TASK GOAL –
Reproduce each line from the first in the data through the line that contains "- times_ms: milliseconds" exactly; give nothing else.

DATA EXCERPTS –

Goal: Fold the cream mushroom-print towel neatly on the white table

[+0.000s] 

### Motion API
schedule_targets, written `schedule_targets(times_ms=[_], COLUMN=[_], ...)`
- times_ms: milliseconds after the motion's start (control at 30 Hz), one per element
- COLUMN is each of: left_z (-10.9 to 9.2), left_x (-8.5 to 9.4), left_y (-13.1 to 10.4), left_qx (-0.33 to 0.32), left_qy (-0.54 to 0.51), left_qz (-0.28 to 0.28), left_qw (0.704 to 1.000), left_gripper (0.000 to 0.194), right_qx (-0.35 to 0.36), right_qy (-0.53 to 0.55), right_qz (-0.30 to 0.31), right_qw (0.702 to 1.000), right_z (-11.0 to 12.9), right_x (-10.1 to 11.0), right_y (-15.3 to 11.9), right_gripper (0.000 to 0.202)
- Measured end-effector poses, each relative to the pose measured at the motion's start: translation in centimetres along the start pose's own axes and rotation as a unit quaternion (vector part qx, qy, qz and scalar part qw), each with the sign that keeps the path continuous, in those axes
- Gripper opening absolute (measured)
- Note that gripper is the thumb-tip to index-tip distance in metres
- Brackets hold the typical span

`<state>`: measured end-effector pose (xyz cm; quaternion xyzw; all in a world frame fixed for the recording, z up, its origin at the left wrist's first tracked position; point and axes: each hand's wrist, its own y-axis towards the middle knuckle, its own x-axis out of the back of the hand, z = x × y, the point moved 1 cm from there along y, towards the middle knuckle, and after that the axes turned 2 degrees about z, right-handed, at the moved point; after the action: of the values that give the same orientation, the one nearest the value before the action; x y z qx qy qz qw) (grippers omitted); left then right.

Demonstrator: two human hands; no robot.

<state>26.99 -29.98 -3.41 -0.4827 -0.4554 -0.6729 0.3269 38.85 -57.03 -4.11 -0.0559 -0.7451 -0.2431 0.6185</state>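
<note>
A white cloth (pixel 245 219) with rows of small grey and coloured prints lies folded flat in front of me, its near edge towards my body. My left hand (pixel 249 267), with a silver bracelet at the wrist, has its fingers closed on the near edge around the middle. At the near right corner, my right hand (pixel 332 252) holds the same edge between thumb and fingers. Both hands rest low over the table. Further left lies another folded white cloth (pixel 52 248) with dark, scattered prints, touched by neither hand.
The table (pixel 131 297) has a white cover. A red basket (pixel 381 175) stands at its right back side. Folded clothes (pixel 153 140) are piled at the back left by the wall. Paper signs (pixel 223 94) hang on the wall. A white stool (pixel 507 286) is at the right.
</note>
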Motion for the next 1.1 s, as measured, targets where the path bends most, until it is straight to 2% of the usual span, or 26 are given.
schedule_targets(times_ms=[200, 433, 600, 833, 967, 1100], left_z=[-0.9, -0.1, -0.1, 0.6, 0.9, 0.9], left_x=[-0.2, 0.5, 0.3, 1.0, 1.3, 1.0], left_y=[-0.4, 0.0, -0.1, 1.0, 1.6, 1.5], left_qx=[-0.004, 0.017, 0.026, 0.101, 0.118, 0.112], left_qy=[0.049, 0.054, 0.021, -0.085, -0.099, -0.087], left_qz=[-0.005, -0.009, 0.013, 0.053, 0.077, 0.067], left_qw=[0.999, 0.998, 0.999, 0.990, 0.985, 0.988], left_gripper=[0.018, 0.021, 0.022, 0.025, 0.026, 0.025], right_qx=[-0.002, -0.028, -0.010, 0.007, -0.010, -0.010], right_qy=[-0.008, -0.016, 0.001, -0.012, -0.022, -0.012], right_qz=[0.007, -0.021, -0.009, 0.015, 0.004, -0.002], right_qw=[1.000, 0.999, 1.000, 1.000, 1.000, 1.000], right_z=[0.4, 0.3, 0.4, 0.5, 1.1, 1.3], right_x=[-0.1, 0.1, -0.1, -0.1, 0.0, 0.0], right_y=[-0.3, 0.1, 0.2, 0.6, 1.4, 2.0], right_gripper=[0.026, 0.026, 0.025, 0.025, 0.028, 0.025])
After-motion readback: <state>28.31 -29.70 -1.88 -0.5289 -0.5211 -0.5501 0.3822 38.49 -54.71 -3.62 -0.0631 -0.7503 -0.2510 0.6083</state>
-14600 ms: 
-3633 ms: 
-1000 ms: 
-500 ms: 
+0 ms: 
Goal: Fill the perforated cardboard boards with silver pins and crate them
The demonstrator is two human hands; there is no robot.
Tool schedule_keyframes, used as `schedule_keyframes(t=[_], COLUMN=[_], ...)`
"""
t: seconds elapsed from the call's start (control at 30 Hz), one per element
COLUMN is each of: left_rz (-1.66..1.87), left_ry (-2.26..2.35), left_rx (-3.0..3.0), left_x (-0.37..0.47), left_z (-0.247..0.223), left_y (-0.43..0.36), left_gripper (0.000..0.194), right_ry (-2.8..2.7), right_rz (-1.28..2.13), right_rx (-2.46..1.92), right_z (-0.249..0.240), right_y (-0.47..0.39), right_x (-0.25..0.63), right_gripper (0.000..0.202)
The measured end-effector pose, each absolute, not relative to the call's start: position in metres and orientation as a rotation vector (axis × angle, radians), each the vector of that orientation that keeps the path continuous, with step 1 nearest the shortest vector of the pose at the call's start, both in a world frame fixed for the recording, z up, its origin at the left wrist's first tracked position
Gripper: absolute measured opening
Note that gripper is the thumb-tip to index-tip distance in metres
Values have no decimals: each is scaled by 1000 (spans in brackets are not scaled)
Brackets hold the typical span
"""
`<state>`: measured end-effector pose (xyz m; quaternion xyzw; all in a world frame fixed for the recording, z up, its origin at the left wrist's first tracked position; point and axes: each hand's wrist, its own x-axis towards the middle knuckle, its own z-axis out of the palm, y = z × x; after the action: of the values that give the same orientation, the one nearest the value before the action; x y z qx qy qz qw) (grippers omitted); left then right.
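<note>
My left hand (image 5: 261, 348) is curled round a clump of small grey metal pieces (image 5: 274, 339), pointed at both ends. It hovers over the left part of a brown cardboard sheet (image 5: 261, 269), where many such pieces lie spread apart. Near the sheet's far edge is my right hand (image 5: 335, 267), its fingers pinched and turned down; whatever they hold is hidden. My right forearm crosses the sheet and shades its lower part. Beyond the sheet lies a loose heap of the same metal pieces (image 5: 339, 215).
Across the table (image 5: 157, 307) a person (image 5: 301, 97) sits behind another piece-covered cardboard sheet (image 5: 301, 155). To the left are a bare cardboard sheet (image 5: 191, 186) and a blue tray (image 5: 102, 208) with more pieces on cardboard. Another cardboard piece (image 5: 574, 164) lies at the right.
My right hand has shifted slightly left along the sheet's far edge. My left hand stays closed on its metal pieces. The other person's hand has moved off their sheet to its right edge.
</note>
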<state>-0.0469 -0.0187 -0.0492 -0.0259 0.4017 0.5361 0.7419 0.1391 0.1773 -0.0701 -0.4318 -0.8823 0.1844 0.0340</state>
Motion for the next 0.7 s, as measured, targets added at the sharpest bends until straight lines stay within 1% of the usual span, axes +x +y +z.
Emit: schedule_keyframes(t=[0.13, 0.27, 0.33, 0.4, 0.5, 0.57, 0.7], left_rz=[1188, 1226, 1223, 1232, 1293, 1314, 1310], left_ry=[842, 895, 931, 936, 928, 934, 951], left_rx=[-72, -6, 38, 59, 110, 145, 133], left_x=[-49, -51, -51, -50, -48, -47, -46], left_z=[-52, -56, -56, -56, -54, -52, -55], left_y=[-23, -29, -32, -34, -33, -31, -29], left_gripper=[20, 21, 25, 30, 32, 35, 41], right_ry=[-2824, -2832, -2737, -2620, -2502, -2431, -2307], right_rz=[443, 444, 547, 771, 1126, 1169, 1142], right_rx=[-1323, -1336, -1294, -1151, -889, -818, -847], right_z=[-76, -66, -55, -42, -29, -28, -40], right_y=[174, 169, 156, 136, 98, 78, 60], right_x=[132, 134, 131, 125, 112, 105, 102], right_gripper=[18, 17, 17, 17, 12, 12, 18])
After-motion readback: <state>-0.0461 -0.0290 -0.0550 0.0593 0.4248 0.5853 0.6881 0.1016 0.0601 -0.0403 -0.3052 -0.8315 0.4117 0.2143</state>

RESPONSE BOX –
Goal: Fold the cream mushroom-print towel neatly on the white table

[+0.000s] 

### Motion API
schedule_targets, written `schedule_targets(times_ms=[_], COLUMN=[_], ...)`
- times_ms: milliseconds after the motion's start (control at 30 Hz), one per element

The exercise has been answered in full.